■ INSTRUCTIONS TO FOLLOW: Write down every entry once more, exactly as it reads.
======== DATA SUPPLIED ========
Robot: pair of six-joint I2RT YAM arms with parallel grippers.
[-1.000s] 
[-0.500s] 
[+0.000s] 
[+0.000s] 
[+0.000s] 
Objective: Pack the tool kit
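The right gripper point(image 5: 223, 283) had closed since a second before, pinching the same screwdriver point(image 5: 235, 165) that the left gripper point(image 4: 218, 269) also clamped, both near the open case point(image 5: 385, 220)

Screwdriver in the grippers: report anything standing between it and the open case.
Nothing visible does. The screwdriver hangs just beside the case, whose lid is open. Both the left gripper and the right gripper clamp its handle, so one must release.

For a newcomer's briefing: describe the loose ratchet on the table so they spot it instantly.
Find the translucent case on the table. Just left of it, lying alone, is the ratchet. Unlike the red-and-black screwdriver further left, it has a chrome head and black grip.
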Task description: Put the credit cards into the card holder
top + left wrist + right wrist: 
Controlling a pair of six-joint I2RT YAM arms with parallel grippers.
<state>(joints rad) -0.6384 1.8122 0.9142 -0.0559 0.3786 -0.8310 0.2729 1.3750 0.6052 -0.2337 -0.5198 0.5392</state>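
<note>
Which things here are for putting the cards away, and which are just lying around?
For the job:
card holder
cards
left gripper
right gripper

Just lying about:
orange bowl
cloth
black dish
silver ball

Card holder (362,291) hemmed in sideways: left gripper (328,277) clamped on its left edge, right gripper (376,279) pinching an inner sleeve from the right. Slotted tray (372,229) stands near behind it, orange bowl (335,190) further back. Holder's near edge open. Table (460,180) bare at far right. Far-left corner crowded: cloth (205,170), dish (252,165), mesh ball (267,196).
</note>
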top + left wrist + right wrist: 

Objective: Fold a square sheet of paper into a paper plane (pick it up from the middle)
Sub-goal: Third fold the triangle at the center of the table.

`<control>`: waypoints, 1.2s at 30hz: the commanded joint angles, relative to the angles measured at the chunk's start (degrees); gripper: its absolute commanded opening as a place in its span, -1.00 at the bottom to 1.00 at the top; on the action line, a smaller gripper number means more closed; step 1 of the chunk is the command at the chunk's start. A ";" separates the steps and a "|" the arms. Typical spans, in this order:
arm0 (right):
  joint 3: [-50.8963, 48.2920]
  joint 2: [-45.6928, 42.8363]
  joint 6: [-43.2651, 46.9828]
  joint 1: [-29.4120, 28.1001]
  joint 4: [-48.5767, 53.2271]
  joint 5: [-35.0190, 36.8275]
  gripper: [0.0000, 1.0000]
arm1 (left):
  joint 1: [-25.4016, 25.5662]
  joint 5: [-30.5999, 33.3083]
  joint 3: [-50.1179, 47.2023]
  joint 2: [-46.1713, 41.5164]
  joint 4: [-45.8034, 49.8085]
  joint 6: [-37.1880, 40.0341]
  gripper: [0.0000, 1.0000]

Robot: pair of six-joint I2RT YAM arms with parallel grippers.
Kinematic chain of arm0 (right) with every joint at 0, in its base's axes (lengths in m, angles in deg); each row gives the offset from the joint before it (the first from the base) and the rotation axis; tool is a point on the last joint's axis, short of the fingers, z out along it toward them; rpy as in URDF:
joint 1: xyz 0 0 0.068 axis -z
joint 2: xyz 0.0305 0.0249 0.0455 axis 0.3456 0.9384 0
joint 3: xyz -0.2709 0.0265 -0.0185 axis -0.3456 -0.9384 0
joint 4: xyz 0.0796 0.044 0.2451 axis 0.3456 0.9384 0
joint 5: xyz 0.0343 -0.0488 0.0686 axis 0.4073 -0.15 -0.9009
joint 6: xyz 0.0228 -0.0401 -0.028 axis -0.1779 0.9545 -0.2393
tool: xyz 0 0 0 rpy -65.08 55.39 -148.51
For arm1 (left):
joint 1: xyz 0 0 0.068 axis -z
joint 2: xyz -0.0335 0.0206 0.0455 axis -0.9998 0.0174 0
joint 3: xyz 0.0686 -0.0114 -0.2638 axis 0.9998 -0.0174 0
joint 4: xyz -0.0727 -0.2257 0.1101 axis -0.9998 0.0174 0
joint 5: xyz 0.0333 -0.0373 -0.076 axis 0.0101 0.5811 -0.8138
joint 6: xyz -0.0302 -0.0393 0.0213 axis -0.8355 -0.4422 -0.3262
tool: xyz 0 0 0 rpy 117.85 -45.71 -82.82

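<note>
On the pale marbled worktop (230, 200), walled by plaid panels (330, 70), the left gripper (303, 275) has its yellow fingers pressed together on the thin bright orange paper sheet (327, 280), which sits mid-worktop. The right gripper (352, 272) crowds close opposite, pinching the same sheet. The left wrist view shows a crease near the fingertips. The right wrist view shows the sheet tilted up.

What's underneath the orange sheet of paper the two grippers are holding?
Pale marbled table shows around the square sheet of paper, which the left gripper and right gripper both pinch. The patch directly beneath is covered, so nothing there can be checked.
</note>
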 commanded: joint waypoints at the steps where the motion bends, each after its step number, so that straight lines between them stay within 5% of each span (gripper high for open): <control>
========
■ ANSWER SECTION:
Robot: pair of six-joint I2RT YAM arms with parallel grippers.
[-1.000s] 
[-0.500s] 
[+0.000s] 
[+0.000s] 
[+0.000s] 
Objective: Pack the tool kit
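The right gripper point(image 5: 223, 283) had closed since a second before, pinching the same screwdriver point(image 5: 235, 165) that the left gripper point(image 4: 218, 269) also clamped, both near the open case point(image 5: 385, 220)

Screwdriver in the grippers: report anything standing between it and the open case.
Nothing visible does. The screwdriver hangs just beside the case, whose lid is open. Both the left gripper and the right gripper clamp its handle, so one must release.

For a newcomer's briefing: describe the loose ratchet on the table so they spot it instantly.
Find the translucent case on the table. Just left of it, lying alone, is the ratchet. Unlike the red-and-black screwdriver further left, it has a chrome head and black grip.
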Task description: Put the credit cards into the card holder
top + left wrist + right wrist: 
Controlling a pair of six-joint I2RT YAM arms with parallel grippers.
<state>(joints rad) -0.6384 1.8122 0.9142 -0.0559 0.3786 -0.8310 0.2729 1.3750 0.6052 -0.2337 -0.5198 0.5392</state>
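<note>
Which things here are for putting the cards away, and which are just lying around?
For the job:
card holder
cards
left gripper
right gripper

Just lying about:
orange bowl
cloth
black dish
silver ball

Card holder (362,291) hemmed in sideways: left gripper (328,277) clamped on its left edge, right gripper (376,279) pinching an inner sleeve from the right. Slotted tray (372,229) stands near behind it, orange bowl (335,190) further back. Holder's near edge open. Table (460,180) bare at far right. Far-left corner crowded: cloth (205,170), dish (252,165), mesh ball (267,196).
</note>
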top + left wrist + right wrist: 

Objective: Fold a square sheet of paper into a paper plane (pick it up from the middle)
Sub-goal: Third fold the triangle at the center of the table.

`<control>`: waypoints, 1.2s at 30hz: the commanded joint angles, relative to the angles measured at the chunk's start (degrees); gripper: its absolute commanded opening as a place in its span, -1.00 at the bottom to 1.00 at the top; on the action line, a smaller gripper number means more closed; step 1 of the chunk is the command at the chunk's start. A ";" separates the steps and a "|" the arms. Typical spans, in this order:
arm0 (right):
  joint 3: [-50.8963, 48.2920]
  joint 2: [-45.6928, 42.8363]
  joint 6: [-43.2651, 46.9828]
  joint 1: [-29.4120, 28.1001]
  joint 4: [-48.5767, 53.2271]
  joint 5: [-35.0190, 36.8275]
  gripper: [0.0000, 1.0000]
arm1 (left):
  joint 1: [-25.4016, 25.5662]
  joint 5: [-30.5999, 33.3083]
  joint 3: [-50.1179, 47.2023]
  joint 2: [-46.1713, 41.5164]
  joint 4: [-45.8034, 49.8085]
  joint 6: [-37.1880, 40.0341]
  gripper: [0.0000, 1.0000]

Robot: pair of six-joint I2RT YAM arms with parallel grippers.
Kinematic chain of arm0 (right) with every joint at 0, in its base's axes (lengths in m, angles in deg); each row gives the offset from the joint before it (the first from the base) and the rotation axis; tool is a point on the last joint's axis, short of the fingers, z out along it toward them; rpy as in URDF:
joint 1: xyz 0 0 0.068 axis -z
joint 2: xyz 0.0305 0.0249 0.0455 axis 0.3456 0.9384 0
joint 3: xyz -0.2709 0.0265 -0.0185 axis -0.3456 -0.9384 0
joint 4: xyz 0.0796 0.044 0.2451 axis 0.3456 0.9384 0
joint 5: xyz 0.0343 -0.0488 0.0686 axis 0.4073 -0.15 -0.9009
joint 6: xyz 0.0228 -0.0401 -0.028 axis -0.1779 0.9545 -0.2393
tool: xyz 0 0 0 rpy -65.08 55.39 -148.51
For arm1 (left):
joint 1: xyz 0 0 0.068 axis -z
joint 2: xyz -0.0335 0.0206 0.0455 axis -0.9998 0.0174 0
joint 3: xyz 0.0686 -0.0114 -0.2638 axis 0.9998 -0.0174 0
joint 4: xyz -0.0727 -0.2257 0.1101 axis -0.9998 0.0174 0
joint 5: xyz 0.0333 -0.0373 -0.076 axis 0.0101 0.5811 -0.8138
joint 6: xyz -0.0302 -0.0393 0.0213 axis -0.8355 -0.4422 -0.3262
tool: xyz 0 0 0 rpy 117.85 -45.71 -82.82

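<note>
On the pale marbled worktop (230, 200), walled by plaid panels (330, 70), the left gripper (303, 275) has its yellow fingers pressed together on the thin bright orange paper sheet (327, 280), which sits mid-worktop. The right gripper (352, 272) crowds close opposite, pinching the same sheet. The left wrist view shows a crease near the fingertips. The right wrist view shows the sheet tilted up.

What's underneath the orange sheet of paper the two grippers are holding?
Pale marbled table shows around the square sheet of paper, which the left gripper and right gripper both pinch. The patch directly beneath is covered, so nothing there can be checked.
</note>
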 commanded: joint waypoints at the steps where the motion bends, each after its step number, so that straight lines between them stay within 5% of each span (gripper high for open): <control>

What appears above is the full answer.